# WHAT TO PRODUCE
Provide again, from the entries below, every line from the one containing "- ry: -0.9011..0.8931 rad" through the one containing "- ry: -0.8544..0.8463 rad", exactly as written, and no other line.

[Collected data]
►

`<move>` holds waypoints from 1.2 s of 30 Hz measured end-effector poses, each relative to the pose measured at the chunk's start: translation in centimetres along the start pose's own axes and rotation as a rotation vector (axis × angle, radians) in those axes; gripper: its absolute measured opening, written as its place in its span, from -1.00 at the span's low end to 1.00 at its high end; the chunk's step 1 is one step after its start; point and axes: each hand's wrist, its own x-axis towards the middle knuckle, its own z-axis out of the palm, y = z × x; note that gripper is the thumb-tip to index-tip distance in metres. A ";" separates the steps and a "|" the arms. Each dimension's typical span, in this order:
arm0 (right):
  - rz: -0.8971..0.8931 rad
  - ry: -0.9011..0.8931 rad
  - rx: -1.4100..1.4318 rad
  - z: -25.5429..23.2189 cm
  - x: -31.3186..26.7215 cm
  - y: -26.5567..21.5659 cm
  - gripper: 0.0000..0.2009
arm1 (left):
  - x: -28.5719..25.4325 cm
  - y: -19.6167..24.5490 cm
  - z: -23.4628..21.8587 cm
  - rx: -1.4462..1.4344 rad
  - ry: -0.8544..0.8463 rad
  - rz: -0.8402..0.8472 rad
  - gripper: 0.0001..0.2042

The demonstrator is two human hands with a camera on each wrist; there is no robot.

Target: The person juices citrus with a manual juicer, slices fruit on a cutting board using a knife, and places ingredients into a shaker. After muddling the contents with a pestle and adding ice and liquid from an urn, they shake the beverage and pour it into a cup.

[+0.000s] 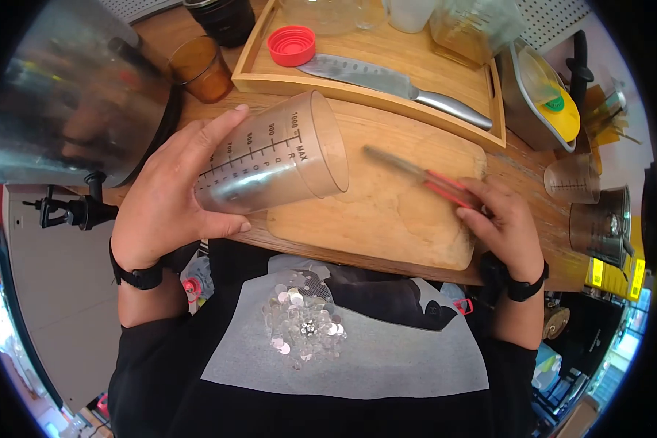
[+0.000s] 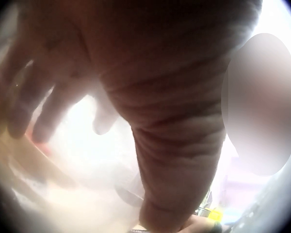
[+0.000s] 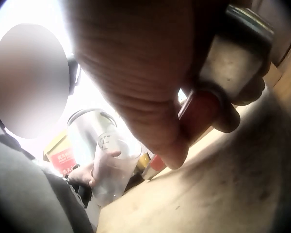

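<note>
My left hand point(image 1: 157, 186) grips a clear plastic measuring cup point(image 1: 292, 157) with black markings, thumb on its near side and fingers around the far side. The cup tilts with its mouth toward the right, over the left end of a wooden cutting board point(image 1: 358, 226). Between the thumb and fingers of my right hand point(image 1: 511, 226) is a red-handled knife point(image 1: 398, 163), its narrow grey blade pointing left above the board. In the right wrist view, the curled fingers hide part of its red handle point(image 3: 201, 114). The left wrist view is washed out around the cup.
Behind the board, a wooden tray point(image 1: 328, 86) holds a large kitchen knife point(image 1: 365, 76), a red lid point(image 1: 292, 45) and clear containers. A big metal vessel with a tap point(image 1: 95, 179) stands left, beside an amber cup point(image 1: 201, 69). Cups point(image 1: 573, 179) and a grey bin point(image 1: 522, 87) line the right.
</note>
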 end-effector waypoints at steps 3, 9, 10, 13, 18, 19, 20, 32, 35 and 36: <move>0.052 0.143 0.163 -0.6 0.1 -0.3 -0.60 | -0.1 0.0 -0.1 0.030 -0.066 -0.050 0.04; -0.088 0.048 0.147 -0.5 1.5 -2.7 -0.54 | 0.6 1.4 0.7 0.101 -0.109 0.037 0.02; -0.105 0.115 0.159 -0.6 1.3 -2.1 -0.54 | 0.6 1.5 0.7 0.086 -0.115 0.043 0.02; 0.065 0.117 0.171 -2.4 -1.4 -0.7 -0.53 | 0.4 1.7 0.6 0.059 -0.122 0.039 0.03; 0.315 0.034 0.036 -2.8 -4.6 0.1 -0.55 | 0.6 1.4 0.7 0.044 -0.151 0.016 0.05; 0.283 0.045 -0.005 -2.4 -4.7 0.2 -0.57 | 0.8 1.3 1.0 0.053 -0.137 0.043 0.05; 0.250 0.058 -0.048 -2.0 -4.8 0.3 -0.58 | 1.1 1.3 1.3 0.063 -0.120 0.073 0.05; -0.105 0.024 0.166 -0.8 -0.4 -1.4 -0.56 | 1.1 3.3 1.2 0.088 -0.114 0.044 0.04; 0.035 0.018 0.216 -2.1 -1.5 -0.9 -0.56 | 0.7 2.5 0.7 0.109 -0.101 0.026 0.05; 0.089 0.040 0.195 -2.3 -2.0 -0.6 -0.56 | 0.5 2.2 0.6 0.108 -0.103 0.013 0.05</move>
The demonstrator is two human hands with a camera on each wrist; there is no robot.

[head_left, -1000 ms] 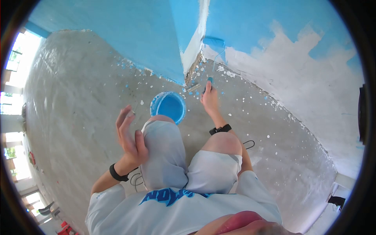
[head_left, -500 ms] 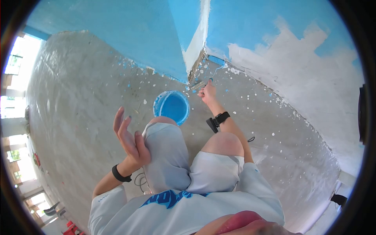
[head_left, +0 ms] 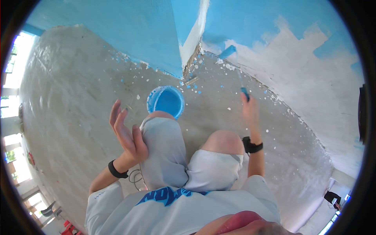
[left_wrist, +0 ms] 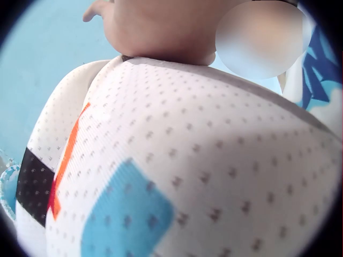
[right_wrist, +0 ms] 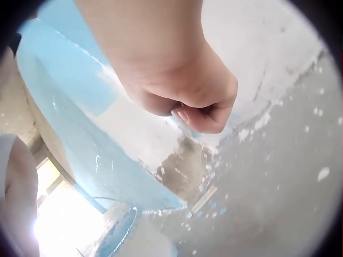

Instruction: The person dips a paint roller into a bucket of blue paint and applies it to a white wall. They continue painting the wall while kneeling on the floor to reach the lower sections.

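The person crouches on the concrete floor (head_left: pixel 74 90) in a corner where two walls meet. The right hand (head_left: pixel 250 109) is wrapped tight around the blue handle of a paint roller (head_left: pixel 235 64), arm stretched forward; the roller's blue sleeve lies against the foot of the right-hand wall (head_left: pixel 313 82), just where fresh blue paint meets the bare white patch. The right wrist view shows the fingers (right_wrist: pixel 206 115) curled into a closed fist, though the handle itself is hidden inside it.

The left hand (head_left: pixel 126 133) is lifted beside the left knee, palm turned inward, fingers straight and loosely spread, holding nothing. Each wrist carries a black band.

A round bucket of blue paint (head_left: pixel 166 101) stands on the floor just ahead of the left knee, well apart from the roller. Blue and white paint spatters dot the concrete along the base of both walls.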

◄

# RESPONSE FOR THIS EXERCISE
  - ry: -0.9011..0.8931 rad
  - rx: -1.4100..1.4318 rad
  - z: -25.5429..23.2189 cm
  - x: -31.3186..26.7215 cm
  - y: -26.5567..21.5659 cm
  - gripper: 0.0000..0.2009
arm1 (left):
  - x: -28.5719..25.4325 cm
  - y: -19.6167..24.5490 cm
  - z: -23.4628..21.8587 cm
  - rx: -1.4462..1.4344 rad
  - ry: -0.8544..0.8463 rad

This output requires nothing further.